▶ [About this task] From the listing below, retype exactly the line holding "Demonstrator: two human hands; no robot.", the line holding "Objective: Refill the", and the lines between them; skip everything else.

-- Opening Marker --

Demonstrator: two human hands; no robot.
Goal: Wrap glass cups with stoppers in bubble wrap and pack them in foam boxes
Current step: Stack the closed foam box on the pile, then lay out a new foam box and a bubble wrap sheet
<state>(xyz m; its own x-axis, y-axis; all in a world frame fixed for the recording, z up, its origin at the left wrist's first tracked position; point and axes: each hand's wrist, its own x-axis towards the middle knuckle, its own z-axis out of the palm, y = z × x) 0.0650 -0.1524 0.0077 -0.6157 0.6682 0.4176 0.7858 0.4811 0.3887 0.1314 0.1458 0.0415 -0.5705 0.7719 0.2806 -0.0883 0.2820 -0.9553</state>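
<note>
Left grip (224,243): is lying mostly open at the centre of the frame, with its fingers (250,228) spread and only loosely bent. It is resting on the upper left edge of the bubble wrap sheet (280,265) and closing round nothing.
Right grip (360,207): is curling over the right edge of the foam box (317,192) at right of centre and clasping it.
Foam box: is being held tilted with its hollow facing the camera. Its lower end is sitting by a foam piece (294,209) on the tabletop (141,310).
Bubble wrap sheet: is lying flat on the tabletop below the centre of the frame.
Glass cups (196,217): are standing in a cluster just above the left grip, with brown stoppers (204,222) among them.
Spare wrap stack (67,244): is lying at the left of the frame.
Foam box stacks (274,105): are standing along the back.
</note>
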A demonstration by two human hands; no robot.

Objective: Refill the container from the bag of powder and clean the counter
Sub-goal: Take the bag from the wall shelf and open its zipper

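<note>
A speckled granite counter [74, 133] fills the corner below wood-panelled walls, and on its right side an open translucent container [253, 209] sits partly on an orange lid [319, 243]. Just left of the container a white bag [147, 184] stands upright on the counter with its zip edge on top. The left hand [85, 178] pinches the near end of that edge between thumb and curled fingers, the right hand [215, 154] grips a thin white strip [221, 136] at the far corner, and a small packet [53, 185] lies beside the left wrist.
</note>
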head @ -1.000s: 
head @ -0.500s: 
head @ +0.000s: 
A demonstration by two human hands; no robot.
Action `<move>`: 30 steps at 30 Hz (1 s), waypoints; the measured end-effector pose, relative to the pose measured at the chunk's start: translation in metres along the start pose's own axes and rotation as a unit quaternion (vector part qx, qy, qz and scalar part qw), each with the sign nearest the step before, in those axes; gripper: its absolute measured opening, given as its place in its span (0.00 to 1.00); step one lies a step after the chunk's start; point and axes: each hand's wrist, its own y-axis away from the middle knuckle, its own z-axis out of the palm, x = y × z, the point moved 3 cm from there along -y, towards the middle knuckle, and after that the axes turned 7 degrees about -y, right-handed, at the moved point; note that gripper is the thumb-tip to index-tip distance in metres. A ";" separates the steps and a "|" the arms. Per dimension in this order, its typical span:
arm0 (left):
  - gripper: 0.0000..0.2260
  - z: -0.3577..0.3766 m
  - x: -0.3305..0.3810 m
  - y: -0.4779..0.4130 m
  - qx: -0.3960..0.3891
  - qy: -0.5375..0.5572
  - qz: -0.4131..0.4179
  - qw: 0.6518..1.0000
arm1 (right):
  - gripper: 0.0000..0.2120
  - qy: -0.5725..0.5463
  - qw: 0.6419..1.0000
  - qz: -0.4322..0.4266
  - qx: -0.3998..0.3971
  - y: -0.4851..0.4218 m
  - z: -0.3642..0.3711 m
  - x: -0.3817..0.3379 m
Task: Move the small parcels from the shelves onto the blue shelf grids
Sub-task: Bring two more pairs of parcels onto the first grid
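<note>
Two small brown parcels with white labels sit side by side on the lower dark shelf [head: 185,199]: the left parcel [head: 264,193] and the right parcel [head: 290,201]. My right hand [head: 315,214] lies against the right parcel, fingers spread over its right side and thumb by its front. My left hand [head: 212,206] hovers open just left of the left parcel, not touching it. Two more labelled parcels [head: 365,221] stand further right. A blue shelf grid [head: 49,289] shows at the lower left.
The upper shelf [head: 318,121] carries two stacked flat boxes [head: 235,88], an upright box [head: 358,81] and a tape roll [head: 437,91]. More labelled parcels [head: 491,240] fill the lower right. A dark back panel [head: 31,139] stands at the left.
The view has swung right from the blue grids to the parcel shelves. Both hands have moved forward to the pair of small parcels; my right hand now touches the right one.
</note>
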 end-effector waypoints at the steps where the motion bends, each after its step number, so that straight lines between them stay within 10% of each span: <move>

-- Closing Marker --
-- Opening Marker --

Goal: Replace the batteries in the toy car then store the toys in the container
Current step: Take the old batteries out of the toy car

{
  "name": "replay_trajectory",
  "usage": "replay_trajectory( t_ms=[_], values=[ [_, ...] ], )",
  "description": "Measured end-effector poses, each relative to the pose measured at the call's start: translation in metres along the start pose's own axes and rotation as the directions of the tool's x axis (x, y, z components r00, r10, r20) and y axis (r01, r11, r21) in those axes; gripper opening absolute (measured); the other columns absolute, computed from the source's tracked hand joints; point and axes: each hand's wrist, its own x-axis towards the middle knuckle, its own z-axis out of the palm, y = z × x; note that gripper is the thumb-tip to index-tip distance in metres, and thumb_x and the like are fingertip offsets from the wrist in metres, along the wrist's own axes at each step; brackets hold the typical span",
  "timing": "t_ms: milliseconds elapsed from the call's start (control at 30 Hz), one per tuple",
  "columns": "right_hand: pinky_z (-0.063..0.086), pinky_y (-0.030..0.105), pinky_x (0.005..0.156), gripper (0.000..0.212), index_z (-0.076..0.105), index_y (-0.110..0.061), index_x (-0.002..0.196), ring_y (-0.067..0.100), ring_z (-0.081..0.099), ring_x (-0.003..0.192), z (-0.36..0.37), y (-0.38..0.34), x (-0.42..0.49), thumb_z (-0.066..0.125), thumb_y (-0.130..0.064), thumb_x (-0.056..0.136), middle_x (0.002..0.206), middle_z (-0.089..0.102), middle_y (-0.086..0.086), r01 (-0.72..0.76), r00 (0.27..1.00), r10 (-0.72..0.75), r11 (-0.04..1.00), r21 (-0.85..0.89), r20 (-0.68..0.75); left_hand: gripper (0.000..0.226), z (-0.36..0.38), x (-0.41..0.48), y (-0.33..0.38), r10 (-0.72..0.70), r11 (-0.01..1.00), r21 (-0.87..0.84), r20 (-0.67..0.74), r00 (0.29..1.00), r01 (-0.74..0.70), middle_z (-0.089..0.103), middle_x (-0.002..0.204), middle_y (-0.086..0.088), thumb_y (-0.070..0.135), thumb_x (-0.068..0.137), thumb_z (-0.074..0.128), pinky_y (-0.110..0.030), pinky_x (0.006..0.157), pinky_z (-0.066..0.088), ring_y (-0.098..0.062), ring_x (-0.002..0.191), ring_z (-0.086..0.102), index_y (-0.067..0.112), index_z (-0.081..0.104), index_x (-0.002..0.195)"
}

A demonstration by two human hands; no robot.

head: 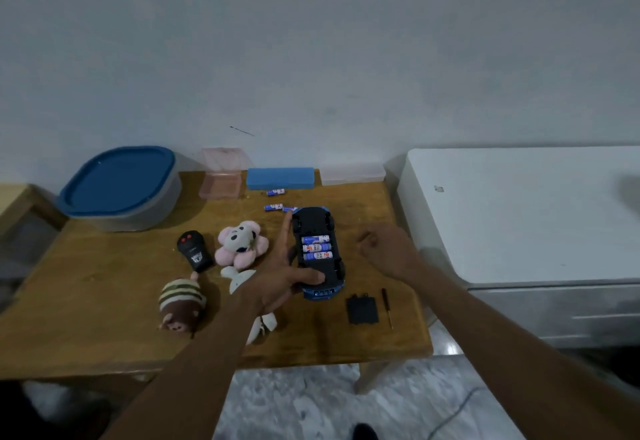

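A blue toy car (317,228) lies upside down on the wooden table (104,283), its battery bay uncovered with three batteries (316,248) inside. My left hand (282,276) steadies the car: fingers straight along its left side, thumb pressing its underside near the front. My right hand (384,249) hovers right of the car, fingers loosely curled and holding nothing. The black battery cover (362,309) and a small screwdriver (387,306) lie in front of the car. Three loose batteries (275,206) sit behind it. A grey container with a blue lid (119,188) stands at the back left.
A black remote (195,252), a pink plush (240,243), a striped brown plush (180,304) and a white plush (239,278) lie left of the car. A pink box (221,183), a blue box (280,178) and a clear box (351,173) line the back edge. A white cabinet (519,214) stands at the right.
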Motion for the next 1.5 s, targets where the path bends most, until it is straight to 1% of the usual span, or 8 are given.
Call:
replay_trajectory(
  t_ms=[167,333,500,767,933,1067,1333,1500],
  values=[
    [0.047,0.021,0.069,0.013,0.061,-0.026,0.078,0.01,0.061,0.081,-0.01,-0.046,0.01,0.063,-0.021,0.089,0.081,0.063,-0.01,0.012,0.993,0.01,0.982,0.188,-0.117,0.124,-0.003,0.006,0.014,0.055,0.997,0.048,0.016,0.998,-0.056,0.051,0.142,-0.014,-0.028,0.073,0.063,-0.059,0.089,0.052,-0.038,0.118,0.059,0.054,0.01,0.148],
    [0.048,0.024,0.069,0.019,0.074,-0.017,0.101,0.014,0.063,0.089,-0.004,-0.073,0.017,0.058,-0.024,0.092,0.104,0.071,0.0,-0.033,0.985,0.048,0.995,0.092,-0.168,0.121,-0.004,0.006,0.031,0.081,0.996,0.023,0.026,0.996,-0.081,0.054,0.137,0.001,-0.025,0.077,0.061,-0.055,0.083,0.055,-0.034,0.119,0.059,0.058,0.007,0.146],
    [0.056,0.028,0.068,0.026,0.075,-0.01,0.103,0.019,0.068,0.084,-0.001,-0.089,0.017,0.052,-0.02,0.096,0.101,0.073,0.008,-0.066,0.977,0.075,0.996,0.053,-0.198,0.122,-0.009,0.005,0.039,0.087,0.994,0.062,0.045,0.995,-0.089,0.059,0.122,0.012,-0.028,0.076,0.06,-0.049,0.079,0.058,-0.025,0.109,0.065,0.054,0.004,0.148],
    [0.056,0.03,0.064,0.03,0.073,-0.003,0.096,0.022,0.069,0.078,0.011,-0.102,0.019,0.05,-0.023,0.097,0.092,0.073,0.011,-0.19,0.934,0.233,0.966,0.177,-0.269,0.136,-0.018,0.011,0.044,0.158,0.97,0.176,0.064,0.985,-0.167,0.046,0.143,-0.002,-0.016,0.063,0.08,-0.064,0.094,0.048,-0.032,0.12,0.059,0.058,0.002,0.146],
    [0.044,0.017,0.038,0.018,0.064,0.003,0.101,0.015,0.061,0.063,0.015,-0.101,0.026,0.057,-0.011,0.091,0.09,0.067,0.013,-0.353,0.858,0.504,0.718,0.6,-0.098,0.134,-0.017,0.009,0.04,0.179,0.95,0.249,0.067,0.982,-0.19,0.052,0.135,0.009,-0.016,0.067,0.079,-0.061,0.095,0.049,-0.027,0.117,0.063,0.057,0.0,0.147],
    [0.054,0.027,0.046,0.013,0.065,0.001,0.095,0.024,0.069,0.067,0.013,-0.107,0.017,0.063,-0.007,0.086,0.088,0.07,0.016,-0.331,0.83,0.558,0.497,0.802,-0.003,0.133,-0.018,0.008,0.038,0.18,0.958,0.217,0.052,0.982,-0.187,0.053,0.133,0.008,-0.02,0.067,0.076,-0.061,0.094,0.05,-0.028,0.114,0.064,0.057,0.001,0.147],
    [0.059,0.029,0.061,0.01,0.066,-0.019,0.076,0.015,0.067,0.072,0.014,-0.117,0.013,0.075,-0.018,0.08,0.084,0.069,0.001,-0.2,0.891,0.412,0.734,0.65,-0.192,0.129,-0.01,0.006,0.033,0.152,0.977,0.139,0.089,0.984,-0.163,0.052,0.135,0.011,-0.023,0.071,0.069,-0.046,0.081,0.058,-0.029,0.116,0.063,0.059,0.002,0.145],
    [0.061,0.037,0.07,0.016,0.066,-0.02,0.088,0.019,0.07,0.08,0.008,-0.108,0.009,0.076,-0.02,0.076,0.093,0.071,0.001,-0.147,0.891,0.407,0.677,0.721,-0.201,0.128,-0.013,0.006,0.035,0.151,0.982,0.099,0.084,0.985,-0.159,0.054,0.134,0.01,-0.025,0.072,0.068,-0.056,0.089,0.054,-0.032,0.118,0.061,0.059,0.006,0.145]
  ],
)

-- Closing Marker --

▶ [Your response]
Demonstrator: two human hands; no robot.
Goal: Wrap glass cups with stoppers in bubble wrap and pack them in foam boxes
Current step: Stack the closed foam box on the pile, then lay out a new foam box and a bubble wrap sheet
<state>(xyz m; its own x-axis, y-axis; all in a world frame fixed for the recording, z up, its origin at the left wrist's first tracked position; point and axes: each hand's wrist, its own x-axis towards the middle knuckle, its own z-axis out of the palm, y = z × x) 0.0650 -0.1524 0.0077 -0.6157 0.6682 0.4176 0.7858 0.4811 0.3887 0.1314 0.1458 0.0415 -0.5705 0.7719 0.2806 -0.0883 0.2820 -0.9553</state>
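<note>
Left grip (224,243): is lying mostly open at the centre of the frame, with its fingers (250,228) spread and only loosely bent. It is resting on the upper left edge of the bubble wrap sheet (280,265) and closing round nothing.
Right grip (360,207): is curling over the right edge of the foam box (317,192) at right of centre and clasping it.
Foam box: is being held tilted with its hollow facing the camera. Its lower end is sitting by a foam piece (294,209) on the tabletop (141,310).
Bubble wrap sheet: is lying flat on the tabletop below the centre of the frame.
Glass cups (196,217): are standing in a cluster just above the left grip, with brown stoppers (204,222) among them.
Spare wrap stack (67,244): is lying at the left of the frame.
Foam box stacks (274,105): are standing along the back.
</note>
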A demonstration by two human hands; no robot.

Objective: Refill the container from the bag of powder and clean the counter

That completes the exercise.